A Schematic illustration of the quantitative proteomic characterization of Syngap1-Het synaptosomes. B Proteomic alterations identified in the Syngap1-Het synaptosome. Proteins that overlap with the Syngap1 proximity proteome are underlined. C Co-immunoprecipitation result showing loss of interaction with ANKS1B in frame-shifting c.2214_2217del SYNGAP1 mutation. D HiUGE labeling of truncated Syngap1 at exon 13 shows synaptic localization (boxed region) and aberrant somatic mis-localization (arrowhead). Scale bar in the enlarged view represents 2 μm. E Schematic illustration of labeling truncated Syngap1 with TurboID by targeting exon 13. F Western blot showing TurboID-HA labeled Syngap1 truncation at the expected molecular mass. G Proximity proteomic network showing conserved and neomorphic interactions in Syngap1 truncation. Note that interaction with Anks1b is no longer detected. H Schematics assessing phenotypes of the Syngap1-Anks1b functional interaction. I Western blot confirming disruption of Syngap1 and Anks1b expression. C, D, I Representative experiments are based on three replicates with similar results. J Representative raster plots of neural activities at DIV-08, 11, and 14. K–M Neurometrics showing further depletion of Anks1b exacerbates the development of precocious neural activity associated with Syngap1-LOF. *p < 0.05; **p < 0.01; ***p < 0.001; n.s.: non-significant. One-way ANOVA followed by post-hoc Tukey HSD tests (n = 36 wells). Plots are mean ± SEM.

Fig. 3. Intersectional proteomics reveal hidden molecular mechanism of a patient-derived Scn2a mutation.

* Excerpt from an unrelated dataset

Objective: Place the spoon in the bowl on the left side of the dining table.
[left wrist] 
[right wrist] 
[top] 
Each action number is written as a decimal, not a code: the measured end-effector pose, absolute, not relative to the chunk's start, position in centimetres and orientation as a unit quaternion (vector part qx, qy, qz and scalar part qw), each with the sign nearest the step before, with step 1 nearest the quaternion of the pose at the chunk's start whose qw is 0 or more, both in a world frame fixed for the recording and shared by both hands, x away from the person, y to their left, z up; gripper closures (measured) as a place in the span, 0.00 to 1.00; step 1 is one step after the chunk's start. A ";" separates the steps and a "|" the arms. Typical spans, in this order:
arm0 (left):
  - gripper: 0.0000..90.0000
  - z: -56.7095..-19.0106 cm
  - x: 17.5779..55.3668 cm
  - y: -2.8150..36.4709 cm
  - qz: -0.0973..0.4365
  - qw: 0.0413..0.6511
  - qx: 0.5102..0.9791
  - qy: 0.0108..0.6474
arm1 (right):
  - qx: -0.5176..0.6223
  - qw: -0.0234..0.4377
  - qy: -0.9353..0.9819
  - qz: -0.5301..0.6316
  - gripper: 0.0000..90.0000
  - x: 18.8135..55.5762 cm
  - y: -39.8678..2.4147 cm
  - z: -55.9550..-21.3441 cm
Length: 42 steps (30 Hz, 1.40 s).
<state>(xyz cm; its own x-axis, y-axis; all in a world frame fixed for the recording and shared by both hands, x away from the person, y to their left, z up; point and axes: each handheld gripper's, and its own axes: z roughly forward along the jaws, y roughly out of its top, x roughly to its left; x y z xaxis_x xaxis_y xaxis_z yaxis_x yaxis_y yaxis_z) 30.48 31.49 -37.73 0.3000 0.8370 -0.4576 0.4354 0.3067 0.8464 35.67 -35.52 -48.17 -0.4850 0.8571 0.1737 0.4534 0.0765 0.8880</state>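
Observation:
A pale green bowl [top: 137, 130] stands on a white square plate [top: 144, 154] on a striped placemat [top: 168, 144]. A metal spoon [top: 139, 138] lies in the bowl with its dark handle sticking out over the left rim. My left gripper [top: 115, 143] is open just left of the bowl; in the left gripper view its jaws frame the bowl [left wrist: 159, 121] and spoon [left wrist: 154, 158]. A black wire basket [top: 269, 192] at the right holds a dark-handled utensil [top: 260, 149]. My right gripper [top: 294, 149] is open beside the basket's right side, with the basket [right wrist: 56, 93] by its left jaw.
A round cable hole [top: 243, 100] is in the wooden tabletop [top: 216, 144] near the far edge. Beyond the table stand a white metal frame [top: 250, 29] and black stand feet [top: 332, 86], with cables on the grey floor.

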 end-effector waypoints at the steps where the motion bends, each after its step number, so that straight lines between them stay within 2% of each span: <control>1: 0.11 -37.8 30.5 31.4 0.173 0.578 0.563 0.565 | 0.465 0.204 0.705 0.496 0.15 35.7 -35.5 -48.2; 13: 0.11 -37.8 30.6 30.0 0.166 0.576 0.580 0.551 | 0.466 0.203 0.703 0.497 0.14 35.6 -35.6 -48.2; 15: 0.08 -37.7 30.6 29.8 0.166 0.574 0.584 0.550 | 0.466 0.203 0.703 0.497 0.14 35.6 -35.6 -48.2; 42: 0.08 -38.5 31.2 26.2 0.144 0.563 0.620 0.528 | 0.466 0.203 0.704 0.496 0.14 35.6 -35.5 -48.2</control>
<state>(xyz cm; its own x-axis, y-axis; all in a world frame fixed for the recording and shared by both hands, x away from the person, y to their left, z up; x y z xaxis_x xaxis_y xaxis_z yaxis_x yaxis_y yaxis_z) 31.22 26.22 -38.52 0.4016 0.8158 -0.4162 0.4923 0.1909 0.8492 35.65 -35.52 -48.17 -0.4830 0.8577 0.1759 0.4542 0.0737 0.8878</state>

A Generation of a mouse model based on a clinically identified Scn2a missense mutation (R102Q) in autistic individuals. WES: whole exome sequencing. B Behavioral face-validity of Scn2a^+/R102Q mutants was assessed by the zero maze as the percent time and distance traveled in the open areas; the hole-board test as numbers of head pokes and repeated head-pokes; the self-grooming test; and the ultrasonic vocalizations (USVs) as numbers of calls, call durations, and call frequencies during social interaction. No differences were detected in the metrics of pre-social (baseline) responses in the USV tests. *p < 0.05, **p < 0.01, WT vs. Scn2a^+/R102Q mice; independent samples t-tests, two-tailed (n = 10 or 14 mice per group). Statistics are summarized in Supplementary Data S6. Plots are mean ± SEM. C Spatial proteomics reveals co-perturbations in Scn2a^+/R102Q mutants, two-tailed heteroscedastic t-test on log2-transformed data. MCL analysis discovered a key cluster associated with voltage-gated channel activity that is downregulated, including three targets that intersect with the Scn2a HiUGE-iBioID proximity proteome (underlined). D Scn2a^+/R102Q mutant neurons show attenuated activity with the MEA. Scn2a-CRISPRa treatment and a “Combo” treatment with additional expression of SCN1B and FGF12 show differential efficacy in restoring neural activity deficits. *p < 0.05; **p < 0.01; ***p < 0.001; n.s.: non-significant. One-way ANOVA followed by post-hoc Tukey HSD tests (n = 48 wells). Plots are mean ± SEM.